Men always wore their hair pulled back from the face and twisted ornately into braids and knots. It attributed to a man’s subtle power if his knots were thick and convoluted, shiny and black with a blue cast. It said even more about a man if his knots were thick yet fine, as well, convoluted yet simple, and shiny and black, yet muted by an arrangement governed by humility. Men’s knots were their pride and to see a man with his hair down, looking exactly as a girl would look- hair loose and floating freely- was to see him at his weakest and most vulnerable. Only mothers and wives were ever allowed the sight; mothers because they are the Keepers of the Knot and wives, only if they were sufficiently loved and obedient enough to earn the privilege. Reslyn herself knew that her mother and father shared the love of an un-knotted union, and she had secretly seen her father with his hair loose many times. But of course, Arjun would know none of that.


Arjun continued to look downward, avoiding her gaze, which came from the river to his right, so she continued. “I see that it is in the trunk knot and, if you don’t tell on me, I’ll fix it for you so that no one will know.”

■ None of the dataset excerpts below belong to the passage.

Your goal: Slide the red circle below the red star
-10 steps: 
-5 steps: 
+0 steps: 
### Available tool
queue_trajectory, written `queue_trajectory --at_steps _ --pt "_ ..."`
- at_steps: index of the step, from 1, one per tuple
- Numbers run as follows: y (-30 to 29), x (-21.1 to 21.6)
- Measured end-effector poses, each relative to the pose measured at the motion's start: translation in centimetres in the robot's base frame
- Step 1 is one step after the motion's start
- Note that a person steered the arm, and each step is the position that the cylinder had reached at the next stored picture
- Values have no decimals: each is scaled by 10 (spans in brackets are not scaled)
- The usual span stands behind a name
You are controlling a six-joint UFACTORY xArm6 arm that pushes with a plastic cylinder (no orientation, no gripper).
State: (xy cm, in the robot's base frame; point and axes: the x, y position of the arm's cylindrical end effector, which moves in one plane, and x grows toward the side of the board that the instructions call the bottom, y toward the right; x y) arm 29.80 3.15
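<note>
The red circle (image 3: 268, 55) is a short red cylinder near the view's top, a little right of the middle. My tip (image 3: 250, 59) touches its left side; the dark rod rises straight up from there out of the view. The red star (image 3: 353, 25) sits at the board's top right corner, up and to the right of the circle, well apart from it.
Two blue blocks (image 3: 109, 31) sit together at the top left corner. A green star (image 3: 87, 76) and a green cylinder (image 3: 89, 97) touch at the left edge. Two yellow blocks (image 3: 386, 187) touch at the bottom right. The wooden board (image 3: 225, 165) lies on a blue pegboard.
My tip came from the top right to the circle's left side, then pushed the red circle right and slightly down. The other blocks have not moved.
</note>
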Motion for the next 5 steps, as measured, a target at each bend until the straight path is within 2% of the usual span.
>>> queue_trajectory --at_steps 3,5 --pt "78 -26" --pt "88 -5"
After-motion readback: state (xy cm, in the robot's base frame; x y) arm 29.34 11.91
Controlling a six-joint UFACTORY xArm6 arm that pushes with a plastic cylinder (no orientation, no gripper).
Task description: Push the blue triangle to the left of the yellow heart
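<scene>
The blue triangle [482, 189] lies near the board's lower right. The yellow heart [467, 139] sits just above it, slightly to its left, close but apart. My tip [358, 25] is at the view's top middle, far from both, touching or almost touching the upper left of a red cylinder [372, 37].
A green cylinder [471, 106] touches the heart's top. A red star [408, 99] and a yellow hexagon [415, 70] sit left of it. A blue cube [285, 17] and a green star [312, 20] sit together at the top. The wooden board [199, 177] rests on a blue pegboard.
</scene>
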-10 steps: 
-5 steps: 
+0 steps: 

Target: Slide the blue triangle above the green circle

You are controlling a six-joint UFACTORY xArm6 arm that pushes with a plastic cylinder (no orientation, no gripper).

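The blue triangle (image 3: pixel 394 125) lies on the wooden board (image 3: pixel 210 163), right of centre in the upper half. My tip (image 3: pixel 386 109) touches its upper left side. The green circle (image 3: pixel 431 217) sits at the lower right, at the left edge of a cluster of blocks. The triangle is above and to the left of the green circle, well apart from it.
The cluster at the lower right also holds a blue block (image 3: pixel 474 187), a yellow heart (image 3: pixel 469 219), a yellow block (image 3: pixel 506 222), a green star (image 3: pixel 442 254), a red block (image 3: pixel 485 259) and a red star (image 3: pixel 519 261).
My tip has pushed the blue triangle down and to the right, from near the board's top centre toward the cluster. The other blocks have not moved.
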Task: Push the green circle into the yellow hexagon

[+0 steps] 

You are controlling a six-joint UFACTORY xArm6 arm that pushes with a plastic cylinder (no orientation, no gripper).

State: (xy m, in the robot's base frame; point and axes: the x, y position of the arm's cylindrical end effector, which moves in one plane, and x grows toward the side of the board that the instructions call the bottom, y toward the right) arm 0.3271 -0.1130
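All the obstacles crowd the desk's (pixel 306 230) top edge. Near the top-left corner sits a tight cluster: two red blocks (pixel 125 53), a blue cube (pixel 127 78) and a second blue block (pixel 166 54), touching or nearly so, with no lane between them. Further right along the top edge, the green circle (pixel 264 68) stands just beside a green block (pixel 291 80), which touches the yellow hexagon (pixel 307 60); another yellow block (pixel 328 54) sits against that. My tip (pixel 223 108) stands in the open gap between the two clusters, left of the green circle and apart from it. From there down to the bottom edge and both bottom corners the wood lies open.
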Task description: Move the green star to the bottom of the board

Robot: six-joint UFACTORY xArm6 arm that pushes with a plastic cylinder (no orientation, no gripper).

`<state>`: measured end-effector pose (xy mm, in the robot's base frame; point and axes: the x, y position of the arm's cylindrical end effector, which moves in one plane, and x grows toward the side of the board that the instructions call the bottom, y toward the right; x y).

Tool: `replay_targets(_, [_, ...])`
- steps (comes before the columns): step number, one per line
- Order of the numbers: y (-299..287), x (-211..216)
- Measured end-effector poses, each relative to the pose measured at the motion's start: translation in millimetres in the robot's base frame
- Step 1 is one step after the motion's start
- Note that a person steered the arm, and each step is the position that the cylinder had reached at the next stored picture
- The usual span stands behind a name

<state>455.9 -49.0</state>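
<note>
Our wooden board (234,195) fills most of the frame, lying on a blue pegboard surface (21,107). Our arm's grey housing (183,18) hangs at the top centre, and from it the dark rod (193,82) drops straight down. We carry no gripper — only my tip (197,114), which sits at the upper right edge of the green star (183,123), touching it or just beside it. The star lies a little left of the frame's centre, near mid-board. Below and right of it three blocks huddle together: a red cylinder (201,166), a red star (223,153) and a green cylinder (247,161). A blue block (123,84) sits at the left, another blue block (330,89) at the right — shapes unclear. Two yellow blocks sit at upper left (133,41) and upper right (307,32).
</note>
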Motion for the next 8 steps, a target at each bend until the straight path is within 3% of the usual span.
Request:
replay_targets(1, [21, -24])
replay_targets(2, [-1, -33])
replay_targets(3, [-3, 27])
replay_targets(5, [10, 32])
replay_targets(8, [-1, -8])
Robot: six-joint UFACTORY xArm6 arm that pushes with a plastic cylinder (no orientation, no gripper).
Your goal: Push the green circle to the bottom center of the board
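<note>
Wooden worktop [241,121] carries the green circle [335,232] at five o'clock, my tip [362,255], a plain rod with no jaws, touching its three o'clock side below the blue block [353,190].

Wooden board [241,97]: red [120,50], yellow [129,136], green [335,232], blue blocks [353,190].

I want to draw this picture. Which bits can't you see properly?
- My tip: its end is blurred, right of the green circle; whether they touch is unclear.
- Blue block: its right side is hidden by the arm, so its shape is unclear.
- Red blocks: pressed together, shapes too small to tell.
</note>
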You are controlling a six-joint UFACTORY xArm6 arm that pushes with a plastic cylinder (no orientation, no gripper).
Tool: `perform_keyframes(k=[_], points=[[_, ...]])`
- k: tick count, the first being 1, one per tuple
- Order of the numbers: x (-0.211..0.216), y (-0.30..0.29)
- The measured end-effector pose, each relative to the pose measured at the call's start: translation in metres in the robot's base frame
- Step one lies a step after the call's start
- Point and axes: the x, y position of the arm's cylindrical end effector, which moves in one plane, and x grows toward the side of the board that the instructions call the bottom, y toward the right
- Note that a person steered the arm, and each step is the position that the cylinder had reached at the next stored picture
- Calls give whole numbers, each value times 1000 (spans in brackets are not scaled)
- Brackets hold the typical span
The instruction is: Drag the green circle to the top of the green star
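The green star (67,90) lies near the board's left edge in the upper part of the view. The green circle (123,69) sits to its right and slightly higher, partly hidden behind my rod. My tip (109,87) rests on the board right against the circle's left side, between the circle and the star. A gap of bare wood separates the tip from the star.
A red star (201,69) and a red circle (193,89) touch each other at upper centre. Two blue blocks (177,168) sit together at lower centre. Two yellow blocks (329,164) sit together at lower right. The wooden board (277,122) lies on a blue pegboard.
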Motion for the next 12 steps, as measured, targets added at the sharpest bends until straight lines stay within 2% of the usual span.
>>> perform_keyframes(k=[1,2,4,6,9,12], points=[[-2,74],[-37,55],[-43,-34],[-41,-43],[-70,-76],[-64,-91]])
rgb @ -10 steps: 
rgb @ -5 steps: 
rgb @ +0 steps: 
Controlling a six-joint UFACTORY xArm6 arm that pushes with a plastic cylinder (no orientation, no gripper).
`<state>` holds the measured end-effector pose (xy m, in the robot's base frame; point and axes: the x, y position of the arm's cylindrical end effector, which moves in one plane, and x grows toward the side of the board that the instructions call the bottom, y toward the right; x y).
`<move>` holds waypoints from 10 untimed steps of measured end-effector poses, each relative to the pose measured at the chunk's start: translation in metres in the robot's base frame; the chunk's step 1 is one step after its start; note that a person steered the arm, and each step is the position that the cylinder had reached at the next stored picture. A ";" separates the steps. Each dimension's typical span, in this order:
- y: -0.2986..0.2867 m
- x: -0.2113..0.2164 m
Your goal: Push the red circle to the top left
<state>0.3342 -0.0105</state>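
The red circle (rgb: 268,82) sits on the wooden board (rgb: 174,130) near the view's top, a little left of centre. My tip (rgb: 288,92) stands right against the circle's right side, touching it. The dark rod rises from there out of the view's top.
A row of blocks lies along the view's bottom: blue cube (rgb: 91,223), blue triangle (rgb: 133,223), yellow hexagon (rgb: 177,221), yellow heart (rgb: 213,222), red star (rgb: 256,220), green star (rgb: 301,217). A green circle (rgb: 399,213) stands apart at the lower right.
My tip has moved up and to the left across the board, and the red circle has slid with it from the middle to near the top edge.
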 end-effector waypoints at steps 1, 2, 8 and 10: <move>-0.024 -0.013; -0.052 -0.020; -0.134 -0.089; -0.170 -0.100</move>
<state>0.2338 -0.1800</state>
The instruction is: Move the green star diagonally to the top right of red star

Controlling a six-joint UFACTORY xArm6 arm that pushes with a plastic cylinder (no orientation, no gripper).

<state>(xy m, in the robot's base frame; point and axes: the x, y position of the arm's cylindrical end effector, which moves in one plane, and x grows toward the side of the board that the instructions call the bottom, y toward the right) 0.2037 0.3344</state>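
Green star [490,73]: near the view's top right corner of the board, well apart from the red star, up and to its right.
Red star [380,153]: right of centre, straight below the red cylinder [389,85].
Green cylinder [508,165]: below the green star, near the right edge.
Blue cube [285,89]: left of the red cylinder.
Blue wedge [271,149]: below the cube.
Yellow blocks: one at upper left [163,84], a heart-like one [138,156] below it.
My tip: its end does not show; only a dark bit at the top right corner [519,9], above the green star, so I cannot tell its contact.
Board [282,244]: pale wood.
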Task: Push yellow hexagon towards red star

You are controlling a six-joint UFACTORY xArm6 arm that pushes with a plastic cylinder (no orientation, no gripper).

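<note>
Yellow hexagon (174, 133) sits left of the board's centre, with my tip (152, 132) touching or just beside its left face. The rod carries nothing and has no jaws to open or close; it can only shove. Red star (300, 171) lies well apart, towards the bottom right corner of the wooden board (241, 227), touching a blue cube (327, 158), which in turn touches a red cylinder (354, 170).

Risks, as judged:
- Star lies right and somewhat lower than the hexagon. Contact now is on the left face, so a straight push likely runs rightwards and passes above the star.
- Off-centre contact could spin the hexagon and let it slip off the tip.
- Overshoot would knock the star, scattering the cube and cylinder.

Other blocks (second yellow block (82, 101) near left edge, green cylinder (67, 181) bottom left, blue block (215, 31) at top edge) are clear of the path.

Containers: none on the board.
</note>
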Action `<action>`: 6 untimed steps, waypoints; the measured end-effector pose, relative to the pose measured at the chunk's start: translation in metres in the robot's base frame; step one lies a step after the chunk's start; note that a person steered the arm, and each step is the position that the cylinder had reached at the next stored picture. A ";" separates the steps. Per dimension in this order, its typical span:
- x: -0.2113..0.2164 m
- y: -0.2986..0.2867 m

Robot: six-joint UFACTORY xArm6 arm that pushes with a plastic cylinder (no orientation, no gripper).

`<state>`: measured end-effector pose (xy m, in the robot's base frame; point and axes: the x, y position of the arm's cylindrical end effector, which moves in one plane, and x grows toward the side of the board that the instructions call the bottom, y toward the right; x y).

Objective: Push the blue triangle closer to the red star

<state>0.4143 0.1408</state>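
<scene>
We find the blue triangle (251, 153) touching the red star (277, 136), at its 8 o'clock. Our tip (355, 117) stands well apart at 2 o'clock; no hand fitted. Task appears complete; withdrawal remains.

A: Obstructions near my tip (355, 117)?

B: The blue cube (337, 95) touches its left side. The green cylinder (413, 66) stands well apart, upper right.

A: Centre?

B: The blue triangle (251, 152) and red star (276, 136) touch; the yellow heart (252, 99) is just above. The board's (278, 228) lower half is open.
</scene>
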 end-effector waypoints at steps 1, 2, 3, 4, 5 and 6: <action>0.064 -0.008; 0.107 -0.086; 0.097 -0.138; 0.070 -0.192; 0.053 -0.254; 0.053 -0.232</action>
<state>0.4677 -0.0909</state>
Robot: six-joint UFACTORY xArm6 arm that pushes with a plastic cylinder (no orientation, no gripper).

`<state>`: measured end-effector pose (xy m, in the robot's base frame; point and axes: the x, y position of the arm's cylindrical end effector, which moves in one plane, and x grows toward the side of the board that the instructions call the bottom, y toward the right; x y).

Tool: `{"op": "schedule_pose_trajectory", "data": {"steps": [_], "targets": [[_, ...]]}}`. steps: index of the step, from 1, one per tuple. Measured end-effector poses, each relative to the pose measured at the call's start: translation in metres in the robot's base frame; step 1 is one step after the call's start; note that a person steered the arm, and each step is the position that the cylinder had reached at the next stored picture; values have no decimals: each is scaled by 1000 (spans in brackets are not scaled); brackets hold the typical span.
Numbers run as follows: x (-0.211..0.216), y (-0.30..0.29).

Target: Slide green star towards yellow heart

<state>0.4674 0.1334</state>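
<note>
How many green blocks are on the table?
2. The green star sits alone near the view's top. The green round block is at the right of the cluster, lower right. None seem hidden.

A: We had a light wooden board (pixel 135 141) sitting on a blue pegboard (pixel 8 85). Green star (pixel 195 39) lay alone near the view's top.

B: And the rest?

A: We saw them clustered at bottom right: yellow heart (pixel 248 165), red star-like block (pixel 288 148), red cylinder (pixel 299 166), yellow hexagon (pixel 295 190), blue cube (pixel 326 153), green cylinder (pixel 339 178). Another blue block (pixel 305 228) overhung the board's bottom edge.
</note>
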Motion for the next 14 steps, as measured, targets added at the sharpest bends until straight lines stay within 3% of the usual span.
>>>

The statement, called softly and in a muted voice, brought a mischievous smile to Arjun’s face and he raised his head slowly, shame forgotten in the face of this new knowledge. Reslyn smiled back at him, happy that her tactics had diffused the situation. Sure, he will never cease attempting to discover how I learned the sacred knots, but at least he has forgotten about his pain. Now that my secret is at his mercy, his pride is restored.


Arjun flitted down the lower branches of the tree and sprung to the ground, bounded off of the earth, and raced toward Reslyn. Deciding that the stump on the opposite river bank would seat them well, Reslyn turned as Arjun arrived breathless at her side, and walked across the log.

“The clouds are growing heavier,” she said loudly, turning slightly so that her words would carry to Arjun above the roar of the river beneath them. A pause told her that Arjun was inspecting the sky for himself.


“It is still too early in the day. It must hold off longer!”


Reslyn caught the edge of tension in his voice and wondered why he would be anxious. It was she who would be scolded terribly if she were to arrive home wet, dress dragging behind her and face veiled by the runoff of the scarlet ink her mother had applied to the crown of her head.


“An early rain won’t excuse us. The Elders will merely say that we should have arrived home early, anyway, in order to better prepare for the feast.”


They had reached the far side of the river now and could talk normally. Reslyn led the way to the stump from which her bridge had been felled and sat down. She gestured to the mossy ground at her feet and Arjun sat down, facing the river, back pressed against the smooth bark.


“Do I need to take down any more hair?” Arjun asked, impassively watching the river as it raced by.


“I must take down the damaged braids in order to fix them but no, you don’t need to take down all of your hair for this.”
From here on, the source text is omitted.